Il y a des histoires qui durent, il y a aussi des histoires d'amour, et parfois, heureusement, des histoires d'amour qui durent.

Sur le bord du verre, l'alcool pleure en de fines rivières. L'averse s'est éloignée: le noir des nuages vire au gris-brun, et au-dessus des arbres un arc-en-ciel vient lentement se peindre. Sous l'érable boule coulent de grosses larmes tièdes, comme autant de gouttes de thé gorgées de soleil.

Mes mains en coupe soutiennent ce verre aussi gros et fragile qu'une boule de Noël. La ligne d'horizon se déforme, puis se met à tanguer au rythme des révolutions circulaires que j'imprime doucement au liquide vert.

Autant de plantes pour m'aider à t'attendre.

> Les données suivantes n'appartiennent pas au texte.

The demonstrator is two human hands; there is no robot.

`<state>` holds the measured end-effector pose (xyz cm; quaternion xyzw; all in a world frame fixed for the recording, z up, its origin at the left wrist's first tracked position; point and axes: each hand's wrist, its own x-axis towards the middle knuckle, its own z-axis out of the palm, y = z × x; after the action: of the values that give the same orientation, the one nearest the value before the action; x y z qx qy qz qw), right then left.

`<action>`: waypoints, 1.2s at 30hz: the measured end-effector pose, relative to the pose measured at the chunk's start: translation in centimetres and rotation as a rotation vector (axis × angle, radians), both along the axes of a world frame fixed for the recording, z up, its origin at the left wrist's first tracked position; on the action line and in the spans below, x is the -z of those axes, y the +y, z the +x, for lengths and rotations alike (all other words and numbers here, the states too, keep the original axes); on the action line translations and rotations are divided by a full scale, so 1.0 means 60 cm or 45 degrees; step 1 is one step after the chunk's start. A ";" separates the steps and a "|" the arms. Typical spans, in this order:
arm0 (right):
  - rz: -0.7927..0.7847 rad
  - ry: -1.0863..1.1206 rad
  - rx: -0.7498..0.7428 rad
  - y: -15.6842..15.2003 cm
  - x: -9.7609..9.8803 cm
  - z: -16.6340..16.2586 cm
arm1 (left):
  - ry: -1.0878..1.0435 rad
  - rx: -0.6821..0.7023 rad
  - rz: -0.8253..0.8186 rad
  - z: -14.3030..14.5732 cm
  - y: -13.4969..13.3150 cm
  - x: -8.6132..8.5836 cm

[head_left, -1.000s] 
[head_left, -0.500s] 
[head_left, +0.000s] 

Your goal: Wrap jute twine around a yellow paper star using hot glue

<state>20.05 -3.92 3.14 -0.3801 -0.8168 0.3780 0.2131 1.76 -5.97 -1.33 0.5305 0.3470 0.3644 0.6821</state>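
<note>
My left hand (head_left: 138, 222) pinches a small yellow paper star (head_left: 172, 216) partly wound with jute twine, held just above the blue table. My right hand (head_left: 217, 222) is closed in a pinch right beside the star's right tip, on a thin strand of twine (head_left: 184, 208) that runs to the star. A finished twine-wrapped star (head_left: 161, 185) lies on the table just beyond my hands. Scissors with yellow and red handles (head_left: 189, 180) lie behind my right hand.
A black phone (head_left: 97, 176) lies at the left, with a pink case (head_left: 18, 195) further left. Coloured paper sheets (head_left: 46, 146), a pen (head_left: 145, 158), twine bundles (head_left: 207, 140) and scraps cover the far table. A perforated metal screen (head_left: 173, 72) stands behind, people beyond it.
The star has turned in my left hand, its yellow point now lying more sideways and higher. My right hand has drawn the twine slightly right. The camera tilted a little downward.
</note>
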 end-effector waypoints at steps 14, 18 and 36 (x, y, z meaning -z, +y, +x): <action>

La lumière rasante m'oblige à plisser les yeux. Elle souligne les petites rides que j'ai aux coins des yeux, celles que tu aimes tant car, comme tu le dis souvent, tu les as vues naître. Elles sont d'abord apparues au soleil, puis se sont peu à peu senties chez elles sur mon visage, au rythme des rires qui accompagnaient nos soirées.

Ce sont mes mains qui sont les plus impatientes. Dame Chartreuse dans son grand ballon de cristal s'emploie à les occuper, mais elles me murmurent toute l'envie qu'elles ont de se poser sur toi. Bien sûr je commencerai par t'ouvrir mes bras, et pourtant mes mains savent qu'elles seront à la fête dès ton arrivée.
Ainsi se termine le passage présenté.